Ah yes, I see that I made at least two typographical errors. Fix them.

billiondevil

this porbably makes me seem like a compleate idiot, but I am not used to all of these %2$ thingys and html entities, so i am compleatly lost.

laserlight

billiondevil wrote:
this porbably makes me seem like a compleate idiot, but I am not used to all of these %2$ thingys and html entities, so i am compleatly lost.

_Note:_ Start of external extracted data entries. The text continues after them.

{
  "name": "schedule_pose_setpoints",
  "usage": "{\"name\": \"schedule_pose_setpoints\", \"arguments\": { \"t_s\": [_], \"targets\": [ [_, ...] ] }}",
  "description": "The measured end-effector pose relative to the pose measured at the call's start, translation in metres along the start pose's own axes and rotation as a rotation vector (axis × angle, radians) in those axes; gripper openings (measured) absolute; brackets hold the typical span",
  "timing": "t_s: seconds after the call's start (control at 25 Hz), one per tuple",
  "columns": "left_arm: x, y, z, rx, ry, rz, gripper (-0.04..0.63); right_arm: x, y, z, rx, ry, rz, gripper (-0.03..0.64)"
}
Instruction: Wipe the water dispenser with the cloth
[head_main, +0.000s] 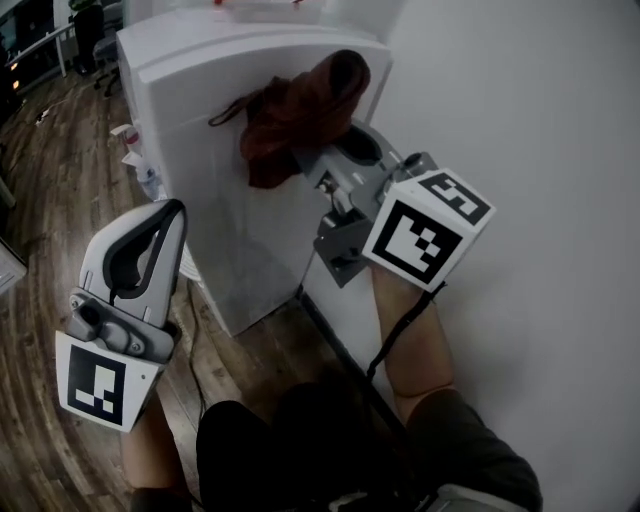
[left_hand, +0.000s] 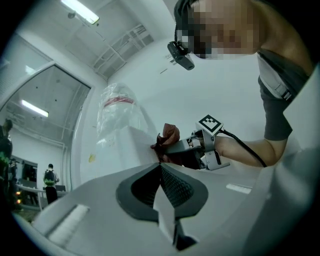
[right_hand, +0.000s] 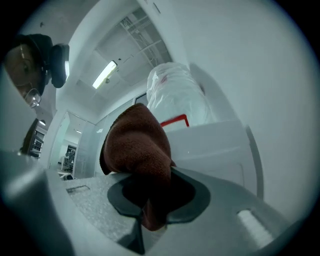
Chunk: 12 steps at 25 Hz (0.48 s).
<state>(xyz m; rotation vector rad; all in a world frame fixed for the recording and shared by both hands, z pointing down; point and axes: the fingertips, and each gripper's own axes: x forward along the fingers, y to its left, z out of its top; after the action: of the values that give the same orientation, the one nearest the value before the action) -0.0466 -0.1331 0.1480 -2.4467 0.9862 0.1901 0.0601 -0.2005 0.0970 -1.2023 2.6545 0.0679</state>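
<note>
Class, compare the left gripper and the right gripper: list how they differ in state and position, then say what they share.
1. The right gripper is clamped on the reddish-brown cloth; the left gripper is closed on nothing.
2. The right gripper is up at the top part of the white water dispenser; the left gripper hangs lower, clear of it.
Shared: both have their jaws together.
</note>
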Motion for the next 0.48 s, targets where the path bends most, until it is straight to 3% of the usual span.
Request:
{"name": "schedule_pose_setpoints", "arguments": {
  "t_s": [0.32, 0.48],
  "targets": [
    [-0.054, -0.040, -0.121, -0.152, 0.168, 0.058, 0.018, -0.047, -0.023, -0.149, 0.061, 0.108, -0.032, 0.060],
    [-0.096, -0.065, -0.220, -0.144, 0.284, -0.008, 0.018, -0.055, -0.028, -0.259, 0.150, 0.180, -0.004, 0.060]
  ]
}}
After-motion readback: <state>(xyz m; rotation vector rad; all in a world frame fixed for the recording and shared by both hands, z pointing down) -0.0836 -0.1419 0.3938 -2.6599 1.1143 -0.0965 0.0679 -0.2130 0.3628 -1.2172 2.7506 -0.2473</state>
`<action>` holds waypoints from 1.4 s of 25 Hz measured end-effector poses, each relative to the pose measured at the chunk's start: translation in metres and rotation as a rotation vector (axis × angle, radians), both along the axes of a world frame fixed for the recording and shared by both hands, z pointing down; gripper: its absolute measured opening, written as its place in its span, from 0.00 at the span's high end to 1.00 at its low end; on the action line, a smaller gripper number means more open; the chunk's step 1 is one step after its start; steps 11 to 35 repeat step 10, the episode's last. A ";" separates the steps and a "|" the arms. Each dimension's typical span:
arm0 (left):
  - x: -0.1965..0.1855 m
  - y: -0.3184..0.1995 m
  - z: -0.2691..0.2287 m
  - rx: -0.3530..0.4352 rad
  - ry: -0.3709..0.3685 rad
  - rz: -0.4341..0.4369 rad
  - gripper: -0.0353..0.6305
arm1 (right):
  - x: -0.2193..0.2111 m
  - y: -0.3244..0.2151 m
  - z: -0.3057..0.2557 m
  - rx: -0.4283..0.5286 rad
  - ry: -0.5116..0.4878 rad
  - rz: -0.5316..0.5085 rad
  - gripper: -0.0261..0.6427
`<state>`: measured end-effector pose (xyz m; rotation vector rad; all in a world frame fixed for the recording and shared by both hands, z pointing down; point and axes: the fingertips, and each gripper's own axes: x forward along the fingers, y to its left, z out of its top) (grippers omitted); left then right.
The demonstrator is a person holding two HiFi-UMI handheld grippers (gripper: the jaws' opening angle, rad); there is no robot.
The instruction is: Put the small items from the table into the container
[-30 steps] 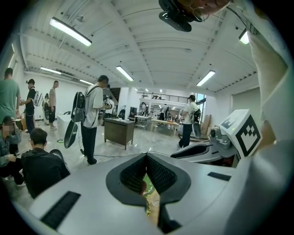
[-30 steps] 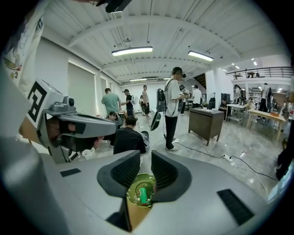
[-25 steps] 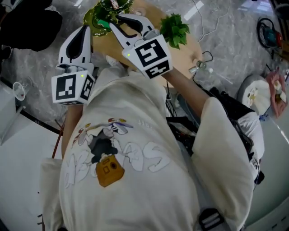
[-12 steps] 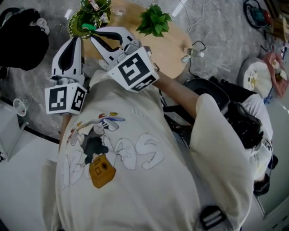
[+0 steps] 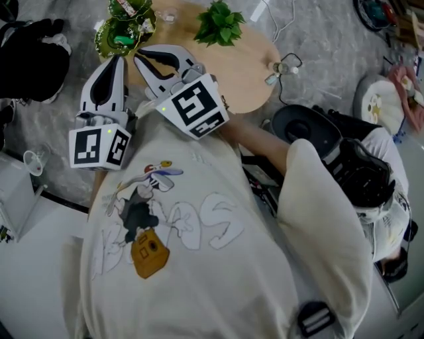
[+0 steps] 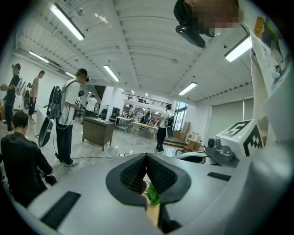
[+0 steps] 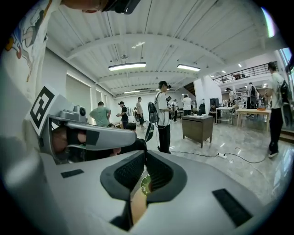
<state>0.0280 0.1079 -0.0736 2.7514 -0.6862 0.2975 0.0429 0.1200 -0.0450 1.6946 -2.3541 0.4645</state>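
Observation:
A green glass bowl [image 5: 122,30] with several small items in it stands at the left edge of the round wooden table [image 5: 245,66]. A small clear item [image 5: 169,14] lies on the wood beside it. My left gripper [image 5: 118,59] hovers just short of the bowl, shut and empty. Beside it, my right gripper [image 5: 141,53] points at the bowl; its jaws are closing with nothing between them and the tips meet. In the left gripper view, the left gripper [image 6: 146,156] shows touching tips over a sliver of green. The right gripper [image 7: 145,152] shows the same in its own view.
A leafy green plant [image 5: 218,23] sits on the table's far side. A cable with a small fitting [image 5: 281,66] lies at the table's right edge. A black bag [image 5: 33,49] is on the floor at the left and a backpack [image 5: 361,175] at the right. People stand across the hall.
Both grippers have drawn back from the green bowl toward the person's chest. The right gripper's jaws have come together. The table and bowl now sit higher in the head view.

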 end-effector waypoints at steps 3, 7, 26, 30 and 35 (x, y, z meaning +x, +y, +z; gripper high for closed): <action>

Read the PHP manual on [man]sprintf/man (it applies to printf as well) and [man]htmlentities/man. My typo errors have little to do with sprintf() though: they are just missing commas in a function call argument list.

billiondevil

kk, I have tryed for ages now and i still carn't get it!!!

johanafm

%N$ refers to the Nth parameter in the call to sprintf (if you consider the actual format string to be the 0th parameter).

billiondevil

i am still lost. i have never used printf or sprintf before so i really have no idea what to do. could somobody show m,e how to fix and tell me what was wrong with it?

laserlight

billiondevil wrote:
i have never used printf or sprintf before so i really have no idea what to do.

Take a look at this:

<?php
function foo($a, $b, $c) {
    echo $a . $b . $c;
}

foo('Test' 'this' 'out');

What is wrong with the call of foo()? That is the same mistake that I made with printf. As you can see, it has nothing to do with printf itself, other than printf taking more than one argument.

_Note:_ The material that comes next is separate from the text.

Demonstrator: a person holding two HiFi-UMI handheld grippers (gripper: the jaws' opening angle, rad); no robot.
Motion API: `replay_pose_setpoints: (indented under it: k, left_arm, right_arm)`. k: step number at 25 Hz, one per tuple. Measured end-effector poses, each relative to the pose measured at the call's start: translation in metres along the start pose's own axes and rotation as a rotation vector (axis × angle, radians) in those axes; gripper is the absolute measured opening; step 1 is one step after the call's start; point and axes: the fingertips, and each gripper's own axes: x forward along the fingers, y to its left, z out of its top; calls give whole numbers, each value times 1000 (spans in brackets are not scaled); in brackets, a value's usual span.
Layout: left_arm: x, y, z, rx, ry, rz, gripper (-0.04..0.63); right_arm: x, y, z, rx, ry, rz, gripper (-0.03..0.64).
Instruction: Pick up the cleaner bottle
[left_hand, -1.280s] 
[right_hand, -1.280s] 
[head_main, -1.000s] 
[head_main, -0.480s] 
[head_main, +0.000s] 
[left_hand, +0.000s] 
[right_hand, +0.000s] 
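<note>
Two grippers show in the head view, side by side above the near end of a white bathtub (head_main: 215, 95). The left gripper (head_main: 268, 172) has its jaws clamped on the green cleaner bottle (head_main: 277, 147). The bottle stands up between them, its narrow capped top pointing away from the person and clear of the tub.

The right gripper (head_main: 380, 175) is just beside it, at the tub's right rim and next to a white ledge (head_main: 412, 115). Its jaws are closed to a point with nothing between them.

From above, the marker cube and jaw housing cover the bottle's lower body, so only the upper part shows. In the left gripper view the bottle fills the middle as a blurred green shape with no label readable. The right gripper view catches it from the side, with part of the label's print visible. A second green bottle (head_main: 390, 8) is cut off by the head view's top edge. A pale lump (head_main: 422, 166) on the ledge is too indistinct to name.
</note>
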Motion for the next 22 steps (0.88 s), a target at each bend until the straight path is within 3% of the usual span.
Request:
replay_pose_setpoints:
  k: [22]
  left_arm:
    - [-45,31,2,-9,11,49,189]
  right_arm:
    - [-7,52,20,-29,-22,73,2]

You should learn how to use sprintf and related functions, but even if you choose not to use them, the part to get right is the use of htmlentities() and the appropriate escaping of input/output in general.

billiondevil wrote:
could somobody show m,e how to fix and tell me what was wrong with it?

This is a fixed version:

<?php
function friends() {
    $sql="SELECT id FROM members WHERE username='".$_SESSION['myusername']."'";
    $result=mysql_query($sql);
    $userinfo=mysql_fetch_assoc($result);

echo "<table class='box4' width='644'><tr><td>Friends</td></tr></table>";

echo "<table class='box3' width='644'><tr><td>";

echo "<center><table class='bank'><tr><td width=250>Friends</td><td width=100>Online?</td><td width=100>Mail?</td><tr>";

$sql = sprintf("SELECT friends.friendid, friends.friendname, members.`timestamp`
    FROM friends, members
    WHERE friends.friendid=members.id AND friends.userid='&#37;d'", $userinfo['id']);
$result = mysql_query($sql);
if (mysql_num_rows($result) == 0) {
   echo '<tr><td colspan="3" style="text-align: center;">You have no friends!</td><tr>';
} else {
    while ($row = mysql_fetch_assoc($result)) {
        $online_text = ($row['timestamp'] > (time() - 300))
            ? '<span style="color: green;">Online</span>'
            : '<span style="color: red;">Offline</span>';

        printf('<tr><td><a href="game.php?do=userinfo&amp;id=%1$d">%2$s</a></td><td>%3$s</td>'
            . '<td><a href="game.php?do=writemail&amp;to=%2$s">Send Mail</a></td></tr>',
            $row['friendid'],
            htmlentities($row['friendname']),
            htmlentities($online_text));
    }
}

echo "</td></tr></table></center>";
echo "</td></tr></table>";
}
php?>

Spot the difference :p

But I only corrected the mistake propagated from my example. I did not correct this:

$sql="SELECT id FROM members WHERE username='".$_SESSION['myusername']."'";
$result=mysql_query($sql);

To understand what is wrong with the above, read about the exploits of a mom. To fix this, you can use:

$sql="SELECT id FROM members WHERE username='".mysql_real_escape_string($_SESSION['myusername'])."'";
$result=mysql_query($sql);

or:

$sql = sprintf("SELECT id FROM members WHERE username='%s'", mysql_real_escape_string($_SESSION['myusername']));
$result=mysql_query($sql);

I prefer the latter because I find it easier to read, and it is arguably more directly convertible to a prepared statement's SQL statement, should you choose to use the PDO extension, or MySQLi extension, etc, later.